The option of ending coverage is not unreasonable for employers who want to hew to strict religious beliefs, as Justice Sonya Sotomayor said in oral arguments, although the fact that the fine is not tax deductible like employer-sponsored insurance would leave some feeling they are still being penalized.
But it could also be unfair to workers if the Court rules in favor of Hobby Lobby and grants virtually any company whose owners object to contraception the right to exclude those services from health plans that employees are largely forced to use -- along with raising new questions in business law for what company owners can and can't do.
For insurers with risk-based group plans and self-insured clients receiving third-party administrative services, a decision in favor of Hobby Lobby would mean more-involved plan design on the part of employers. Insurance companies could also face public backlash for working with companies that deny their employees contraception coverage.
The contraception mandate dispute also seems to bolster the case for ending the employer mandate, and giving individuals more options to buy their own health plans and making it easier for companies to contribute to but not directly sponsor health plans for their workers through exchanges.
Wither the federal exchange?
Another legal dispute, though, may complicate the future of public exchanges and possibly derail some of the ACA's central programs, the individual mandate and tax credit subsidies.
Those who have read the ACA in exquisite detail may or may not have come to the conclusion that Cato Institute health policy analyst Michael Cannon and his colleagues arrived at after the section on exchanges. In four separate lawsuits against the federal government, they argue that subsidies and penalties can only be administered in states that have created their own marketplaces and thus are not valid through federal exchanges.
"A State may elect to authorize an Exchange established by the State under this section to enter into an agreement with an eligible entity to carry out one or more responsibilities," the ACA reads.
The phrase "established by the state" appears 10 times in the law and is Cannon et. al.'s main evidence for the argument that HHS and the IRS cannot administer subsidies and taxes in states that declined to set up exchanges.
That wording is a drafting oversight, and Congress intended for every American to have access to exchange subsidies, supporters of the ACA respond. Cannon and his colleagues who conducted the research backing up the lawsuits argue that Congress intentionally used the wording as a way of conditioning subsidies on active state participation, in a bet that no Governor would deny a healthcare entitlement to its citizens.
District Court judges have dismissed two of the lawsuits, both on appeal, and the other two are pending initial decisions. But some ACA supporters are worried.
If the issue is taken up by the Supreme Court, and if the high court decides the "established by the state" language "doesn't seem to be malleable in any way," as an appeal judge put it, the insurance expansion goals of the ACA could be unravelled, with states effectively able to opt out of both the subsidy program and the individual mandate, along with Medicaid eligibility expansion.
This as as numerous states are finding the work of running their own exchange websites too expensive and complicated and planning transitions to the federal marketplace.
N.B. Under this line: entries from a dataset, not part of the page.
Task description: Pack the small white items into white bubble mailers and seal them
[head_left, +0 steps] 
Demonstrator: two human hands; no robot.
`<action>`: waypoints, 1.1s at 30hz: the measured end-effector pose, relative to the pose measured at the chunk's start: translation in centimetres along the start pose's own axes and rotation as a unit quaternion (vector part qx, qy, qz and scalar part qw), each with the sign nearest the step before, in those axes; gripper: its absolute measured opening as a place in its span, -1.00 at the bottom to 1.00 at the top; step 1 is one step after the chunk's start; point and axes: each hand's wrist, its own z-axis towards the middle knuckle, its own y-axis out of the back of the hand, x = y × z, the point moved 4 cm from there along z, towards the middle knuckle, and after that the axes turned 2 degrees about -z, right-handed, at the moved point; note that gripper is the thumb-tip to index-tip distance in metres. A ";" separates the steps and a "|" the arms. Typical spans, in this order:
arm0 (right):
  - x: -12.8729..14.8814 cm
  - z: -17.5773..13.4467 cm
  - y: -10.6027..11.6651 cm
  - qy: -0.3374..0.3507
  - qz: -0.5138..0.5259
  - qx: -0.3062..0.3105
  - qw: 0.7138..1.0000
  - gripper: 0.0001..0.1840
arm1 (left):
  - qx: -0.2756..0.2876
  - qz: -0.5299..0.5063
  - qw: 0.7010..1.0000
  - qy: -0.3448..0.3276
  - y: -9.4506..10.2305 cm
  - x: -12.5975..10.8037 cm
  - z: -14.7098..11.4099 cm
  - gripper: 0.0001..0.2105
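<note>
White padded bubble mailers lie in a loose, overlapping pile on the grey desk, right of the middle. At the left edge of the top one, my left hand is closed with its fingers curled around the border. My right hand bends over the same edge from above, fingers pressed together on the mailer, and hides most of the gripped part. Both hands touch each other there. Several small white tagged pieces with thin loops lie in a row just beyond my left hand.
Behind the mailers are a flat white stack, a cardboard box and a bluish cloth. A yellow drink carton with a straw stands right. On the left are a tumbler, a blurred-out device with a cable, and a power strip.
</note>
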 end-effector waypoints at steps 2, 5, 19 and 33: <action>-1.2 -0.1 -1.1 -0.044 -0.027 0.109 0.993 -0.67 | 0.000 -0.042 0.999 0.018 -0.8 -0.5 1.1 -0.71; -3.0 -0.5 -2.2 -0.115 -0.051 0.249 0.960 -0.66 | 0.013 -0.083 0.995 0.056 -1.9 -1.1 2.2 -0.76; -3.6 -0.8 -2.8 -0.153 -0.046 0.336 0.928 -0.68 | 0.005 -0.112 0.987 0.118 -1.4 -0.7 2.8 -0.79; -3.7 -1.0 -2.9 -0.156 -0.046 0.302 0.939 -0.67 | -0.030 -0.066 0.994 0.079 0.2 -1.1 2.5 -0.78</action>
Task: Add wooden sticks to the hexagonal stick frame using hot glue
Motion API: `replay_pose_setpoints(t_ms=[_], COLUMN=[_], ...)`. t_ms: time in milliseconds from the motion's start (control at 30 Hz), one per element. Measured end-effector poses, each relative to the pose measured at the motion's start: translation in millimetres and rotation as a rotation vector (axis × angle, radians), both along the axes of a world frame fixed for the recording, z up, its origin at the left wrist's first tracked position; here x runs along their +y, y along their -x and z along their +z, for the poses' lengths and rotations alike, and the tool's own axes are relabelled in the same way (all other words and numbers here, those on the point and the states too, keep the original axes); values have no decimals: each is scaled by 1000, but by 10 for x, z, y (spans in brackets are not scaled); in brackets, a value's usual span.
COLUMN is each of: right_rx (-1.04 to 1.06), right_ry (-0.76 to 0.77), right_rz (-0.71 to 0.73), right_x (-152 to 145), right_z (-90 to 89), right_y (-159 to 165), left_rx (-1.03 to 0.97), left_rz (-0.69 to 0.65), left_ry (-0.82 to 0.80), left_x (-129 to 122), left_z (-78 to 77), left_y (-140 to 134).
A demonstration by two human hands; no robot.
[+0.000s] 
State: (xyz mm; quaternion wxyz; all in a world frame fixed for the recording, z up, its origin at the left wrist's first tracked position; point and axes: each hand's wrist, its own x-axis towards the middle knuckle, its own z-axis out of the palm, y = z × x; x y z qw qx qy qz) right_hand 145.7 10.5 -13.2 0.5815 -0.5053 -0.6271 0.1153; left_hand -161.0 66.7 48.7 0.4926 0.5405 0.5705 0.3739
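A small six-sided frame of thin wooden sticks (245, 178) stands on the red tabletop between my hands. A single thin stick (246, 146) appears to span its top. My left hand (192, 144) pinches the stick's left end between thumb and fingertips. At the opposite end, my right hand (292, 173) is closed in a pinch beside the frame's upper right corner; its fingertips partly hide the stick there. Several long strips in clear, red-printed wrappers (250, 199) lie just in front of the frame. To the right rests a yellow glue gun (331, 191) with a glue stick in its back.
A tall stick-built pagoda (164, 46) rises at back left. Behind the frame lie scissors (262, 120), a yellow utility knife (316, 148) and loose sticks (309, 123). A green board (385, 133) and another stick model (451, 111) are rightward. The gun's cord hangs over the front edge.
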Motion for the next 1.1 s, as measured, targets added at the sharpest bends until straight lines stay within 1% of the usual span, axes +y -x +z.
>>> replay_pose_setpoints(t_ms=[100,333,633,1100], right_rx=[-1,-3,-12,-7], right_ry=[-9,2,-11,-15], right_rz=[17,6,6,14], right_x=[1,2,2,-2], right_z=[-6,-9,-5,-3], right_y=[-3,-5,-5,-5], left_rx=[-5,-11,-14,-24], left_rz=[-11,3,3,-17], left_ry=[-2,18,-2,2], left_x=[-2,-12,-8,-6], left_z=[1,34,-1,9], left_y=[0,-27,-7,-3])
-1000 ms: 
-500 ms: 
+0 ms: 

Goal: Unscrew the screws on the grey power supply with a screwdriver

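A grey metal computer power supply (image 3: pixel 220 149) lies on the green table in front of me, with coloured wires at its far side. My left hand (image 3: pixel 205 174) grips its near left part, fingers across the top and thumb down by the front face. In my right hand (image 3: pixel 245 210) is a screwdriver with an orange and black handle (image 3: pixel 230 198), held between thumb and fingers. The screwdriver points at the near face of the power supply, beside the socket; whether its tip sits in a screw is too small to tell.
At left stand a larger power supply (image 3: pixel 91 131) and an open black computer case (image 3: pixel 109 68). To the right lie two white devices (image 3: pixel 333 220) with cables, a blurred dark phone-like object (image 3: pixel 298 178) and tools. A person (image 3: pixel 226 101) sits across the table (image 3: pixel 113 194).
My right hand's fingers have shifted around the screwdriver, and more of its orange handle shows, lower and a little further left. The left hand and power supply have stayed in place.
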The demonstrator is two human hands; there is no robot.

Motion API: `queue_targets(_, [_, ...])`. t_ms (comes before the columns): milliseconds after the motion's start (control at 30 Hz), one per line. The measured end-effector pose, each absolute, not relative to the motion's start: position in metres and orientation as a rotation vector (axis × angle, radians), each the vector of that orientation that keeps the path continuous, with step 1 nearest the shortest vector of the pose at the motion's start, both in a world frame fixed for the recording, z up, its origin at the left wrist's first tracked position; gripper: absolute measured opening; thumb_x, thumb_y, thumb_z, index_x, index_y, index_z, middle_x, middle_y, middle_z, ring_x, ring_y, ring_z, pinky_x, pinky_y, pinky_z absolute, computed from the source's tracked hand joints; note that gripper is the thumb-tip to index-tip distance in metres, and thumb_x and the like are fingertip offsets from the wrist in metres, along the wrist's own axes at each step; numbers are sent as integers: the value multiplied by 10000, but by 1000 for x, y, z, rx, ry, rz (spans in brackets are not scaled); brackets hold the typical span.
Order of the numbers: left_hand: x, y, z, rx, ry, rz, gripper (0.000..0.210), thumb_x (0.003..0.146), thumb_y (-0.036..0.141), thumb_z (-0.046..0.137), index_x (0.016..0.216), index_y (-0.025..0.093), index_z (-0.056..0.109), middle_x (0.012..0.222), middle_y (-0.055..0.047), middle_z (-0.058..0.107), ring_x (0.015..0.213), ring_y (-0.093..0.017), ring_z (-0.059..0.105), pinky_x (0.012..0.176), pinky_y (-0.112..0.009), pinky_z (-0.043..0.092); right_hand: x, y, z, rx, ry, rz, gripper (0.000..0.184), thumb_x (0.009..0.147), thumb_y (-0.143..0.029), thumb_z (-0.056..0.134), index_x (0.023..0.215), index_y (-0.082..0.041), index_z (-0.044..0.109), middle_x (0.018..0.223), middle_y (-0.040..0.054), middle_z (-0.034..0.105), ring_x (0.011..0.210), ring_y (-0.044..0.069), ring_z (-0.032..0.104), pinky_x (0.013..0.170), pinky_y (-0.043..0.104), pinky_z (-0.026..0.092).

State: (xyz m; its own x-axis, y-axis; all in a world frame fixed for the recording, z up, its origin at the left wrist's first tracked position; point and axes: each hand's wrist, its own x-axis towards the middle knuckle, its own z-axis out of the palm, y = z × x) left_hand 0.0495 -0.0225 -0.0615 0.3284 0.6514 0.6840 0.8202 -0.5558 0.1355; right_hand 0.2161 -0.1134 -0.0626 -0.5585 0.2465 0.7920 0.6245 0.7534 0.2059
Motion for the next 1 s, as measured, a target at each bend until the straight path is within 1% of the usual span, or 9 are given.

By 2020, most states will be served by the federal exchange, consultant John Gorman argues.
While Cannon and others involved in the suit would like to see the ACA replaced entirely, they argue that an invalidation of the federal exchange wouldn't necessarily end the insurance programs, but rather create an impetus for changes. It "would finally allow states to expose the full cost of the PPACA to insurers, consumers and the health care industry," Cannon wrote recently.